→ TASK OBJECTIVE
Copy exactly the lines of the material below that fall between the line with "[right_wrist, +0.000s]" and the line with "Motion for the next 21", both of those lines included; pictures stay out.

→ PROVIDED DATA
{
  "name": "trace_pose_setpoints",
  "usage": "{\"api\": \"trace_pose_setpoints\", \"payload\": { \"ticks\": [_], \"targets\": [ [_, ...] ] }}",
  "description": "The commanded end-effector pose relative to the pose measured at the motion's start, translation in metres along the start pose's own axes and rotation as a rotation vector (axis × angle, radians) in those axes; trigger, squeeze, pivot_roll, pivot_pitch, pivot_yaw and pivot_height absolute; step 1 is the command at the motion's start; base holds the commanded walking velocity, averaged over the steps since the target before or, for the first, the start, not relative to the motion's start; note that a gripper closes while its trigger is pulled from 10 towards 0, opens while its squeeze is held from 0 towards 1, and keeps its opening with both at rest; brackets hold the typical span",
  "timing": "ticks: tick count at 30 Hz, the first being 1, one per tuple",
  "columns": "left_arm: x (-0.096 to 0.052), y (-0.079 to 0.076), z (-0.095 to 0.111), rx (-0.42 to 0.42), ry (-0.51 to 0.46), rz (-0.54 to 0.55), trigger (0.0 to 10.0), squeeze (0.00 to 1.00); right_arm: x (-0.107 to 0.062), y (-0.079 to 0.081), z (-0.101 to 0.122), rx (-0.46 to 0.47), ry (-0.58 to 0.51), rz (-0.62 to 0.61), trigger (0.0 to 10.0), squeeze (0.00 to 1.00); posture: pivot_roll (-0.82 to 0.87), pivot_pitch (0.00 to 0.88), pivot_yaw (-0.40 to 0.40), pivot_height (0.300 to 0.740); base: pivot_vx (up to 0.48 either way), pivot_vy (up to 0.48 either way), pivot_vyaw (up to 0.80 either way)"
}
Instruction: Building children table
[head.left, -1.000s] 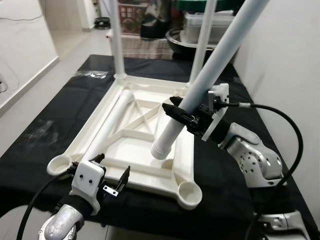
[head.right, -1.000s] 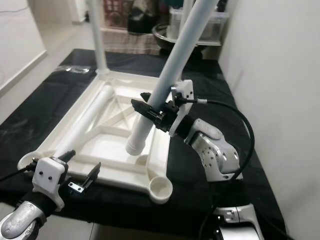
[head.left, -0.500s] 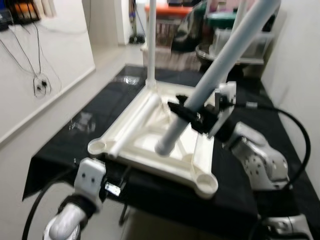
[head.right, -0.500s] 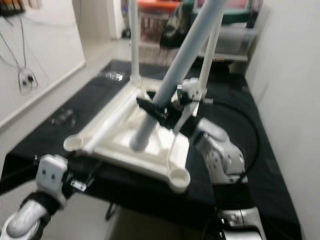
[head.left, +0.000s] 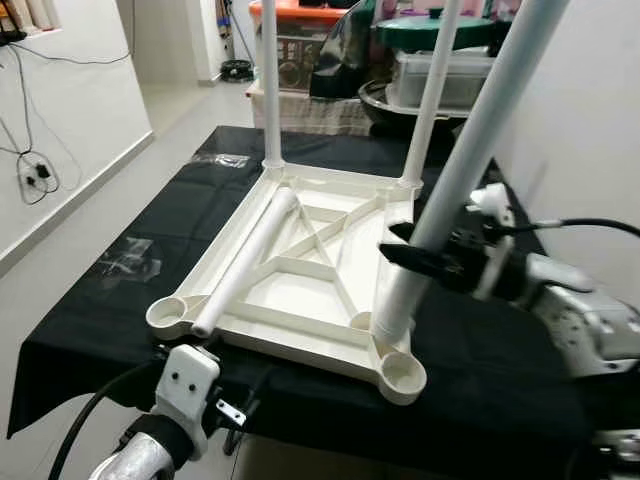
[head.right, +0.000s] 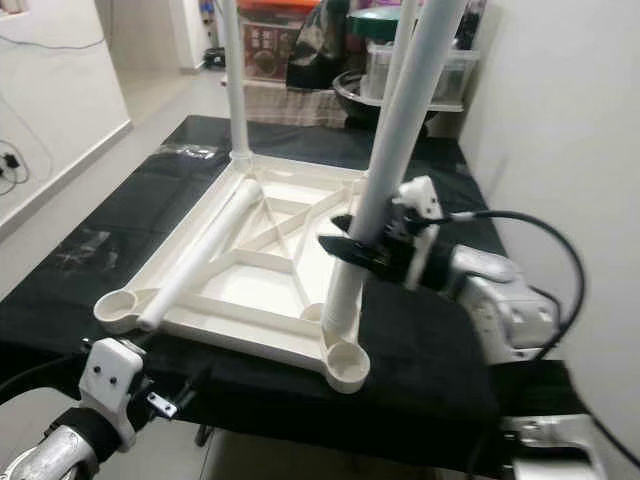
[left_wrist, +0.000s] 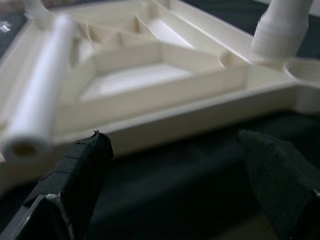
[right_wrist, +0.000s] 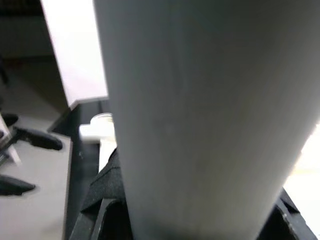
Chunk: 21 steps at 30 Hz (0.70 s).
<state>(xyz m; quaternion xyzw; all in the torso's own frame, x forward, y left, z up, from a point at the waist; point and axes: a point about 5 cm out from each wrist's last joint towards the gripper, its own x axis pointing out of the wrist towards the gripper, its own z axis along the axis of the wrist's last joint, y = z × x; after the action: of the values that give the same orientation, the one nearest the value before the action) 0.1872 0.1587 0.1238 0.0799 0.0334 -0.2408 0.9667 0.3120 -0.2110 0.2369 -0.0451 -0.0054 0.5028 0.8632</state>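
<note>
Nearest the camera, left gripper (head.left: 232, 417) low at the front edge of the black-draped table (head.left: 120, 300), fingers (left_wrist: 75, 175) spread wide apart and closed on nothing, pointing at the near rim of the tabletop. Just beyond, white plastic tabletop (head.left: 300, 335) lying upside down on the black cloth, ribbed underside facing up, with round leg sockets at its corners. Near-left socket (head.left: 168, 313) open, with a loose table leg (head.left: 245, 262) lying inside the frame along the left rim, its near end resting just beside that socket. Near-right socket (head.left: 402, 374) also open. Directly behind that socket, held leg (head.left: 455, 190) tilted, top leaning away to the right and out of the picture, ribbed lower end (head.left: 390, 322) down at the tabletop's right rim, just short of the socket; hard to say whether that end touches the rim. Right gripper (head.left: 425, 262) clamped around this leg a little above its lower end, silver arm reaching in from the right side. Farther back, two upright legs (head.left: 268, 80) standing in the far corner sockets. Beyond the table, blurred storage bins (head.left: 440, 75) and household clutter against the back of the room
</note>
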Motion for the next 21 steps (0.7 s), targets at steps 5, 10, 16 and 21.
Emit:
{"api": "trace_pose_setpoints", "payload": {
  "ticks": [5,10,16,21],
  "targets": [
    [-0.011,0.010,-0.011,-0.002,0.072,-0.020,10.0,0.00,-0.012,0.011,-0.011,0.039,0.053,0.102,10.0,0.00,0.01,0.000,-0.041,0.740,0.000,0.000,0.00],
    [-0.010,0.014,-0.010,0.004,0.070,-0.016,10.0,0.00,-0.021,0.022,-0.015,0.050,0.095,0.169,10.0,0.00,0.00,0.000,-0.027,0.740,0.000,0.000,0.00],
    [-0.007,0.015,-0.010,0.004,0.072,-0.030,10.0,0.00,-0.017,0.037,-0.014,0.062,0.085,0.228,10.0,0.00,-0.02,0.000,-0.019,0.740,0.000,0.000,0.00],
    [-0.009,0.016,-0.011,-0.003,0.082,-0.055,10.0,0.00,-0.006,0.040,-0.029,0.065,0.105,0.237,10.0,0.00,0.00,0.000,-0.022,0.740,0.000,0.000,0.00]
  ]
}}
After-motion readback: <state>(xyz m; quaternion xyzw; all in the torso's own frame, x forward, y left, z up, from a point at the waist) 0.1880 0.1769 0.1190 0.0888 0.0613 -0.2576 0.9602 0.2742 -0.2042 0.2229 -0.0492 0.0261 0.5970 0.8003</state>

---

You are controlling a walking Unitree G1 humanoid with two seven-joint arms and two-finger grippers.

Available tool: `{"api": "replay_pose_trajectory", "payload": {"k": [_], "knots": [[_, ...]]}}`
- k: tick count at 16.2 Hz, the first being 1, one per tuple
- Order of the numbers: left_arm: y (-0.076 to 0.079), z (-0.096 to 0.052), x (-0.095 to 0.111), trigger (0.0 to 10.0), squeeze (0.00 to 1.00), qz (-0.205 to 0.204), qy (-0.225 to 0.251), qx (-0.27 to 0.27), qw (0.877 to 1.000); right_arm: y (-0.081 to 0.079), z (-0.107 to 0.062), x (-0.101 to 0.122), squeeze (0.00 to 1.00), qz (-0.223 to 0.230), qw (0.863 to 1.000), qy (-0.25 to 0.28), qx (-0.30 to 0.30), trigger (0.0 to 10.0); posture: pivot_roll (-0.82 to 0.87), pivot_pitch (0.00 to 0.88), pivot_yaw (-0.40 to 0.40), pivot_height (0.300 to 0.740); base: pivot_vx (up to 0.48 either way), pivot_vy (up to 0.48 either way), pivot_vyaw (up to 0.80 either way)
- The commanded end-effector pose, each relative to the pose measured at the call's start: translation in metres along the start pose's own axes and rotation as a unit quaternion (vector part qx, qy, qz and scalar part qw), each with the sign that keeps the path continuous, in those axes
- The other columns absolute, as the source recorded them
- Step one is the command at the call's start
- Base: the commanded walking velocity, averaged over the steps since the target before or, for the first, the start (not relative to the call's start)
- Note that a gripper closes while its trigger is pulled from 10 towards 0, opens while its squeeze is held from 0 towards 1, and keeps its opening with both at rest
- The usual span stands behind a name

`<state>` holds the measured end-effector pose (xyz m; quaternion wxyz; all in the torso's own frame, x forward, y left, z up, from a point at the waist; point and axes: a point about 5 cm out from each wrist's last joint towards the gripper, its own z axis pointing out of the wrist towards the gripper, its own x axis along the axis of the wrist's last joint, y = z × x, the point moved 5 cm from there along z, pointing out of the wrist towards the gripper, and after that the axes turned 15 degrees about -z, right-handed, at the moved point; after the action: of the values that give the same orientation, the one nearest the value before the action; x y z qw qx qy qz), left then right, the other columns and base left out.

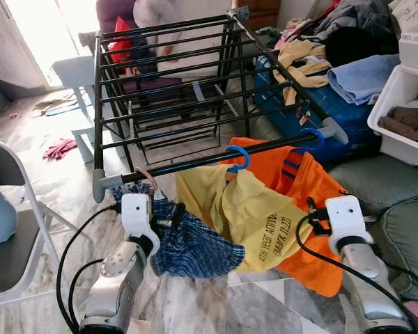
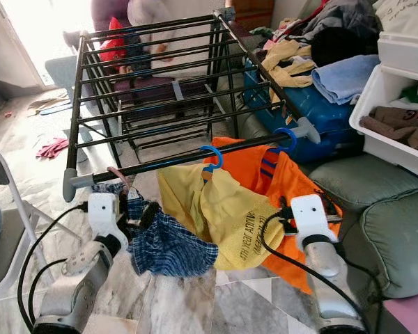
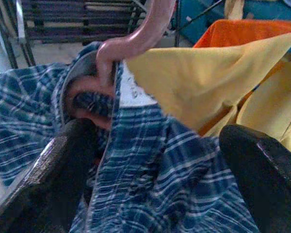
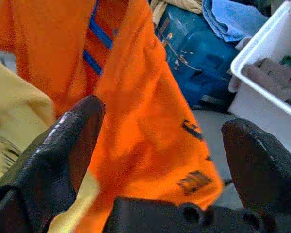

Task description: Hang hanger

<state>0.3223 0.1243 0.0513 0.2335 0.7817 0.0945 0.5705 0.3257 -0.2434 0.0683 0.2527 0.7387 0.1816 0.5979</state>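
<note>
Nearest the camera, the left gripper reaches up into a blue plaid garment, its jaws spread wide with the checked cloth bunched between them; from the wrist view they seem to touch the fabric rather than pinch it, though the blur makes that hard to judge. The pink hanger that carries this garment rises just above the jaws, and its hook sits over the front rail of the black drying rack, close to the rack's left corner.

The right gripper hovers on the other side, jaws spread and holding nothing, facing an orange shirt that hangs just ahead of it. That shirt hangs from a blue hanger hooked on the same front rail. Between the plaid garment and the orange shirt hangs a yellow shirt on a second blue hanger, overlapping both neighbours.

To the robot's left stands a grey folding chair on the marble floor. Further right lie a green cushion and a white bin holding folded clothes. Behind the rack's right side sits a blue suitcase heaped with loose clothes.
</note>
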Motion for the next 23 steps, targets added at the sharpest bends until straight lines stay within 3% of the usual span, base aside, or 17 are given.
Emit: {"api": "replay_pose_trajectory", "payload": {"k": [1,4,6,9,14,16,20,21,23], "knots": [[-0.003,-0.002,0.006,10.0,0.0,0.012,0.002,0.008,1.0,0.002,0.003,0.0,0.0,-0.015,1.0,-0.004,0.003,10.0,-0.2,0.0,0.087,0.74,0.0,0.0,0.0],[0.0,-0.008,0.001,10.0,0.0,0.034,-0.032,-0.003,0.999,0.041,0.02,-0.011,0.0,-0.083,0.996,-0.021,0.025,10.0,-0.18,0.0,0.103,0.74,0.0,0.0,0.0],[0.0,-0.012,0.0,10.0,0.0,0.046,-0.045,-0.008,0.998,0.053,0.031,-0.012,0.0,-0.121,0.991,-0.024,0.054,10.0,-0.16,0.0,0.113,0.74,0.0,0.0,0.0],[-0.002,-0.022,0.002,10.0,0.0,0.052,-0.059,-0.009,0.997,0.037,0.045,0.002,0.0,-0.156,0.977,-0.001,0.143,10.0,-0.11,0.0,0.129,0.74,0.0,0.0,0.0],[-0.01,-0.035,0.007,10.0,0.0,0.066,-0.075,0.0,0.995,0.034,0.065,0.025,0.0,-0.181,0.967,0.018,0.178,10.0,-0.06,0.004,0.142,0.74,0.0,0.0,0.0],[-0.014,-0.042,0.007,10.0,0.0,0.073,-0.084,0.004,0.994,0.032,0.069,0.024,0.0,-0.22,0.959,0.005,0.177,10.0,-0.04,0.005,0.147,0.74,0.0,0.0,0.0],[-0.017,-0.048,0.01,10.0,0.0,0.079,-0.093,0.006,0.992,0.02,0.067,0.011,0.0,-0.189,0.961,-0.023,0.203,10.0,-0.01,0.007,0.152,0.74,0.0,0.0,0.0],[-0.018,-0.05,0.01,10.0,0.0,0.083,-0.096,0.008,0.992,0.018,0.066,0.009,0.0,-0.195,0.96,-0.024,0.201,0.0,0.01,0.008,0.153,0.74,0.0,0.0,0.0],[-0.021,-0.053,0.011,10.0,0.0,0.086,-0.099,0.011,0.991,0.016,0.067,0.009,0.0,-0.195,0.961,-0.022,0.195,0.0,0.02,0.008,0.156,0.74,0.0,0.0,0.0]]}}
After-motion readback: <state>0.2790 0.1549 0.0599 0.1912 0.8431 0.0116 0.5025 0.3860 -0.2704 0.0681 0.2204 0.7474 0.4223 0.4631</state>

→ SOLUTION TO THE PROBLEM
[right_wrist, +0.000s] 
Chunk: 21 steps at 30 Hz (0.70 s).
<state>(xyz m; quaternion xyzw; all in the torso's own frame, x forward, y left, z up, from a point at the waist; point and axes: a point about 5 cm out from each wrist's last joint towards the gripper, its own x axis pointing out of the wrist towards the gripper, its own z axis along the axis of the wrist's last joint, y = z × x; after the action: of the values that give the same orientation, the one nearest the value before the action) 0.1872 0.1587 0.1238 0.0799 0.0334 -0.2408 0.9667 0.3120 -0.2110 0.2369 -0.0451 -0.0054 0.5028 0.8632</state>
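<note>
Nearest the camera, left gripper (head.left: 232, 417) low at the front edge of the black-draped table (head.left: 120, 300), fingers (left_wrist: 75, 175) spread wide apart and closed on nothing, pointing at the near rim of the tabletop. Just beyond, white plastic tabletop (head.left: 300, 335) lying upside down on the black cloth, ribbed underside facing up, with round leg sockets at its corners. Near-left socket (head.left: 168, 313) open, with a loose table leg (head.left: 245, 262) lying inside the frame along the left rim, its near end resting just beside that socket. Near-right socket (head.left: 402, 374) also open. Directly behind that socket, held leg (head.left: 455, 190) tilted, top leaning away to the right and out of the picture, ribbed lower end (head.left: 390, 322) down at the tabletop's right rim, just short of the socket; hard to say whether that end touches the rim. Right gripper (head.left: 425, 262) clamped around this leg a little above its lower end, silver arm reaching in from the right side. Farther back, two upright legs (head.left: 268, 80) standing in the far corner sockets. Beyond the table, blurred storage bins (head.left: 440, 75) and household clutter against the back of the room
</note>
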Motion for the next 21 steps (0.7 s), targets at steps 5, 10, 16 and 21.

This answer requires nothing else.